Турандот не нашелся что ответить. И потому вернулся к актуальной и конкретной, так сказать, хиковой и нунковой проблеме[10], которую в отличие от носильного белья не так-то легко стирать, а паче изгладить.
— И все-таки тебе стоило бы пойти поискать девчонку, — порекомендовал он Габриелю.
— Чтоб вляпаться, как ты? Чтоб меня линчевали простые люди Франции?
Турандот пожал плечами.
— Ты тоже, — презрительно бросил он, — только говоришь, говоришь, и это все, что ты можешь делать.
— И все-таки сходи, — кротко посоветовала Марселина.
— Вы мне оба осточертели, — буркнул Габриель.

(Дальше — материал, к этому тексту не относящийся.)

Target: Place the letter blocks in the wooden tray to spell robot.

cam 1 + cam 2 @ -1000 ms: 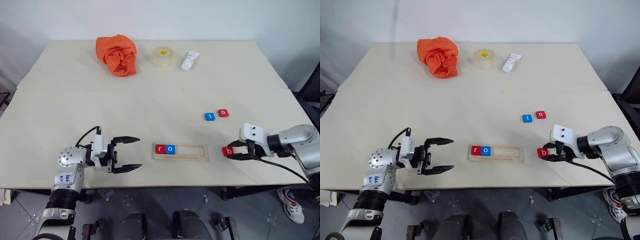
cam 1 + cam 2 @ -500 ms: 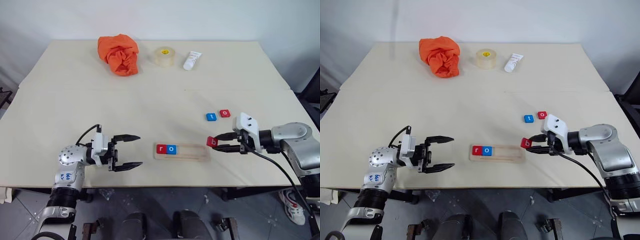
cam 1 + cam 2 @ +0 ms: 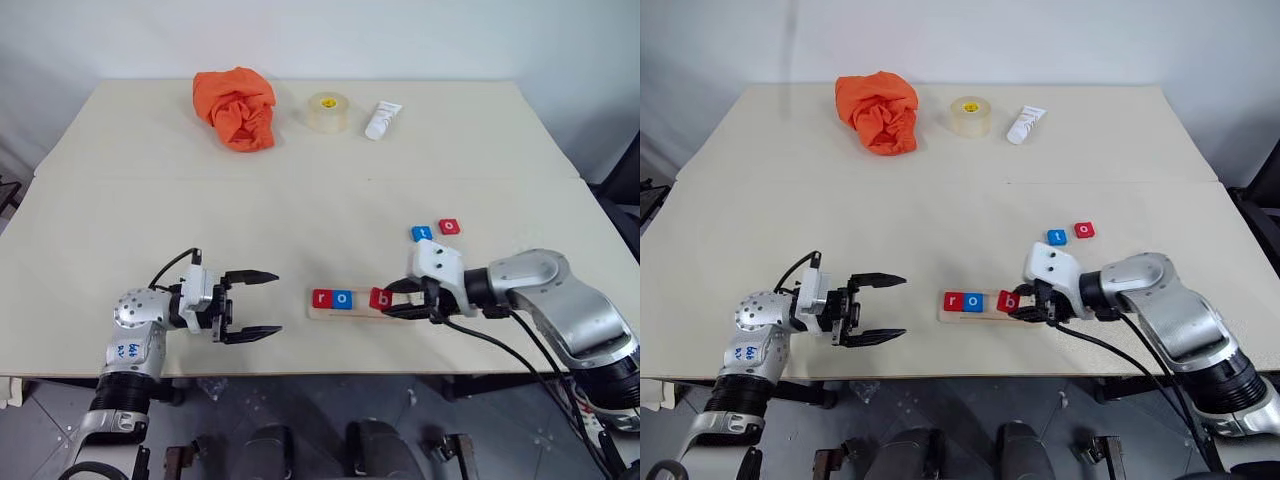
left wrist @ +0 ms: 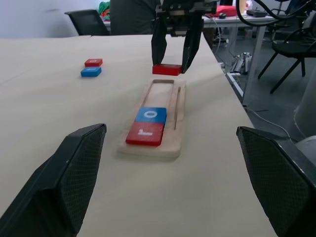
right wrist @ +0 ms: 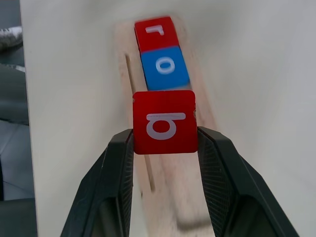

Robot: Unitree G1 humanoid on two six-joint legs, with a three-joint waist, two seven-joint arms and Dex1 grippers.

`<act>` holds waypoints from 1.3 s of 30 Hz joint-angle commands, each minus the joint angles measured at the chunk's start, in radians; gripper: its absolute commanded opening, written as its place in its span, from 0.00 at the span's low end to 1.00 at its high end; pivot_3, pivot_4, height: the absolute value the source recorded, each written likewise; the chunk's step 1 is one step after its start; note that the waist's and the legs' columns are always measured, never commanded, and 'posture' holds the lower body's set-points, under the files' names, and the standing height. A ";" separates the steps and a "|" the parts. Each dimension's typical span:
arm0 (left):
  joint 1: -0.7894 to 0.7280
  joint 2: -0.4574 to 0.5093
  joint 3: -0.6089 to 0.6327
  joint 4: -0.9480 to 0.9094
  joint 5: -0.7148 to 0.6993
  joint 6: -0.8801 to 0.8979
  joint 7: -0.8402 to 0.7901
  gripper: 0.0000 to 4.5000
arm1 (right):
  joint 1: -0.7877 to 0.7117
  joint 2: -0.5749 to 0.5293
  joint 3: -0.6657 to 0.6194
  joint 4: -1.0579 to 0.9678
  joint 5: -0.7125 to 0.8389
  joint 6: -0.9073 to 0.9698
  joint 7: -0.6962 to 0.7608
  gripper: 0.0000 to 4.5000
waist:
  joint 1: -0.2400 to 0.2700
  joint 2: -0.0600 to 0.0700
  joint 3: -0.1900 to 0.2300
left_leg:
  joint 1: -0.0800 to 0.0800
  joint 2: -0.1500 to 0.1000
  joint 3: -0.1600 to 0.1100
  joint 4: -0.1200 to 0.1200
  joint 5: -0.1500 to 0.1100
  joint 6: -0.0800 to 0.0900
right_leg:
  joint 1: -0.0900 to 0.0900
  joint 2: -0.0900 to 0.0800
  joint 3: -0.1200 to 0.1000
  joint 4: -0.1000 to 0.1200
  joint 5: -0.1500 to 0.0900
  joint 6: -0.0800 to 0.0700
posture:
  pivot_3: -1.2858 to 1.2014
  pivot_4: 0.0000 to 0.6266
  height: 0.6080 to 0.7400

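Two blocks seated: red r block [image 3: 321,298] and blue o block [image 3: 343,298] are lying side by side at the left end of the wooden tray [image 4: 174,129], near the table's [image 3: 300,200] front edge.
Right gripper [image 3: 392,299]: pinching the red b block [image 5: 164,122] by its sides; holding it over the tray, just beside the seated o, apparently not set down yet.
Loose blocks: blue t block [image 3: 421,233] and red o block [image 3: 449,226] are lying together behind the tray's right end.
Left gripper [image 3: 258,303]: hovering left of the tray, fingers spread, holding nothing.
Far edge: orange cloth [image 3: 235,107], tape roll [image 3: 327,111], white tube [image 3: 380,120].
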 commanded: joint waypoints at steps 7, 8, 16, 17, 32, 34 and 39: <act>-0.005 -0.002 0.015 -0.014 -0.019 -0.014 -0.004 1.00 | -0.097 0.026 0.108 0.043 -0.096 -0.053 0.006 0.33 | 0.000 0.000 0.000 | -0.001 0.000 0.000 0.000 0.000 0.000 | 0.000 0.000 0.000 -0.001 0.000 0.000 | 0.52 0.24 1.00; -0.004 -0.002 0.014 -0.016 -0.019 -0.014 -0.003 1.00 | -0.105 0.032 0.114 0.048 -0.100 -0.057 0.009 0.33 | 0.000 0.000 0.000 | -0.001 0.000 0.000 0.000 0.000 0.000 | 0.000 0.000 -0.001 -0.001 0.000 0.000 | 0.52 0.24 1.00; 0.023 -0.003 0.017 -0.049 -0.024 -0.009 0.007 1.00 | -0.148 0.053 0.137 0.089 -0.111 -0.082 0.039 0.33 | 0.000 0.000 0.000 | -0.001 0.000 0.000 0.000 0.000 0.000 | 0.000 0.000 -0.001 -0.001 0.000 0.000 | 0.52 0.24 1.00; 0.025 -0.004 0.018 -0.052 -0.025 -0.009 0.009 1.00 | -0.153 0.053 0.139 0.098 -0.114 -0.087 0.043 0.33 | 0.000 0.000 0.000 | -0.001 0.000 0.000 0.000 0.000 0.000 | 0.000 0.000 -0.001 -0.001 0.000 0.000 | 0.52 0.24 1.00; 0.032 -0.008 0.017 -0.060 -0.024 -0.013 0.018 1.00 | -0.168 0.070 0.156 0.124 -0.144 -0.091 0.078 0.78 | 0.000 0.000 0.000 | -0.001 0.000 0.000 0.000 0.000 0.000 | 0.000 0.000 -0.002 -0.001 0.000 0.000 | 0.52 0.24 1.00; 0.029 -0.009 0.018 -0.057 -0.024 -0.014 0.017 1.00 | -0.169 0.070 0.154 0.121 -0.145 -0.088 0.080 0.93 | 0.000 0.000 0.000 | -0.001 0.000 0.000 0.000 0.000 0.000 | 0.000 0.000 -0.002 -0.001 0.000 0.000 | 0.52 0.24 1.00; 0.020 -0.012 0.017 -0.047 -0.022 -0.019 0.017 1.00 | -0.156 0.055 0.128 0.091 -0.125 -0.070 0.089 0.99 | 0.000 0.000 0.000 | -0.001 0.000 0.000 0.000 0.000 0.000 | 0.000 0.000 -0.002 -0.001 0.000 0.000 | 0.52 0.24 1.00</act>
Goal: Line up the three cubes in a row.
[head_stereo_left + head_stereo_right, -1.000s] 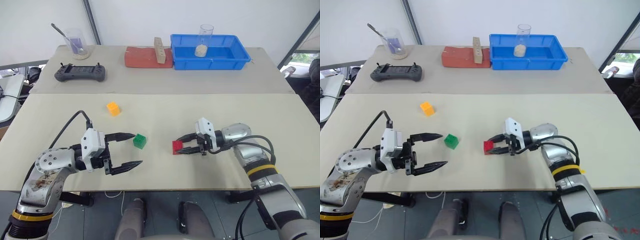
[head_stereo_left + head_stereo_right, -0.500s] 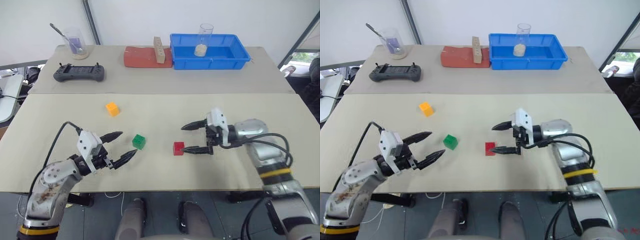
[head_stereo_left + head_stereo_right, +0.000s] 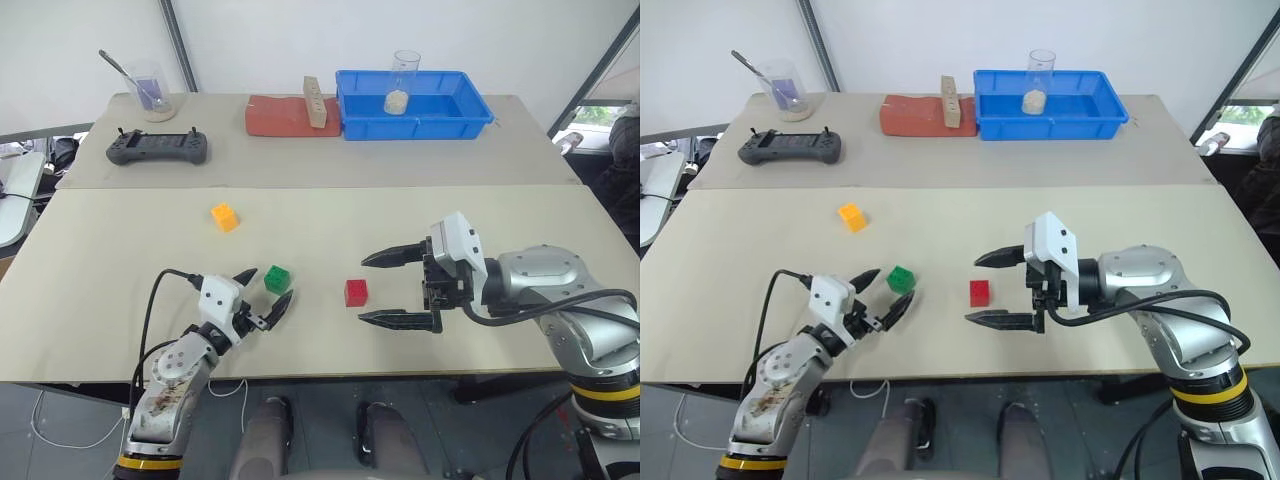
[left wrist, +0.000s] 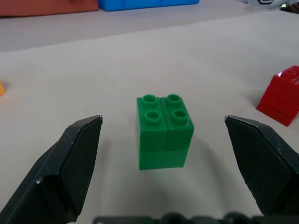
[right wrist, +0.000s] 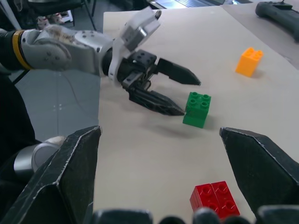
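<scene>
Left wrist view: green cube (image 4: 164, 132) sits btwn open left gripper (image 4: 170, 140) fingers, untouched.

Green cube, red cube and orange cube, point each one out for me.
Green cube (image 4: 164, 130), left wrist view, its front face.
Red cube (image 3: 356, 292), left eye view, its top.
Orange cube (image 3: 225, 216), left eye view, its top.

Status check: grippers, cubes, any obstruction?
Left gripper open, framing green cube. Right gripper open, beside red cube, not touching. Orange-yellow cube apart, farther back. No obstruction.
</scene>
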You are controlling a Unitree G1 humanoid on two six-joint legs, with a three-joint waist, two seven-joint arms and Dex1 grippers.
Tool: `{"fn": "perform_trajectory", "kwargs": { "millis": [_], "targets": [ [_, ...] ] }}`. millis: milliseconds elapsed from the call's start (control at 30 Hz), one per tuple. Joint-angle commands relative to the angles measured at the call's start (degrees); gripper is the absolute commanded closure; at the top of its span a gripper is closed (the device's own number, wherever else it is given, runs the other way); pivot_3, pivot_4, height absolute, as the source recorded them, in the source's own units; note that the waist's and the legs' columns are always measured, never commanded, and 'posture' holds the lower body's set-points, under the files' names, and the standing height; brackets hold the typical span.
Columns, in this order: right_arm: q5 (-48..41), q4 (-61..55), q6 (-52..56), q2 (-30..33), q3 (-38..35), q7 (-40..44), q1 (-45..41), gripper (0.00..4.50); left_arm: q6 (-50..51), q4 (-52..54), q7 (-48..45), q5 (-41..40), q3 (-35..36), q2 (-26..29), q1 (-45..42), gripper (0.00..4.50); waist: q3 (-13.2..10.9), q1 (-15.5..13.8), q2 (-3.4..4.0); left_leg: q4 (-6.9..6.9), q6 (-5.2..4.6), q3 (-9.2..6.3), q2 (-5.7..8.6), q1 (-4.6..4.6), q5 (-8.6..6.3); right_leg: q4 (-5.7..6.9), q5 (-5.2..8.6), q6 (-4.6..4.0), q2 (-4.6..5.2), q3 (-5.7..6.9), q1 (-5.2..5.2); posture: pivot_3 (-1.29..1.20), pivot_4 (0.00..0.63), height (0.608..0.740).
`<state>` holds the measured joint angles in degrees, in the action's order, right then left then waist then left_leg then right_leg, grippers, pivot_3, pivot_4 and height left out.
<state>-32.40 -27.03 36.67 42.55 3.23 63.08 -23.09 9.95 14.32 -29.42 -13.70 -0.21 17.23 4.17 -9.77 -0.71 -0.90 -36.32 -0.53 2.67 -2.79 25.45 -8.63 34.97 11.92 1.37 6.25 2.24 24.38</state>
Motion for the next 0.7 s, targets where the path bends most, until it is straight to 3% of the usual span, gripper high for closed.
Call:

Он ушел в спальню, методично облачился, грустно провел рукой по подбородку, на проведение эпиляции которого у него не оставалось уже времени, тяжело вздохнул и вернулся в гостиную.
Турандот и Марселина, или, верней, Марселина и Турандот, спорили о достоинствах и недостатках стиральных машин. Габриель поцеловал Марселину в лоб.
— Прощай, — с важностью сказал он ей, — я отправляюсь исполнить свой долг.
Затем он крепко пожал руку Турандоту; чувства, переполнявшие его, помешали ему изречь какую-нибудь историческую фразу, кроме уже слышанной «я отправляюсь исполнить свой долг», но тем не менее его взгляд туманился печалью, свойственной людям, услышавшим зов судьбы.
Остальные исполнились пониманием рокового мгновения.
И вот он выходит. И вот он уже вышел.
На улице он вдохнул воздух, принюхался. Запахи были обычные, в частности те, что исходили из «Подвальчика». Поскольку улица была ориентирована с севера на юг, он остановился в нерешительности, не зная, куда направить стопы свои — на юг или на север. Однако сомнениям положил конец донесшийся до него призыв. Это из своей будки его окликнул сапожник Пьянье. Габриель подгреб к нему.
— Спорить могу, вы ищете девочку.
— Да, — буркнул без всякого энтузиазма Габриель.
— Я знаю, куда она пошла.
— Всегда-то вы все знаете, — достаточно хмуро ответил Габриель.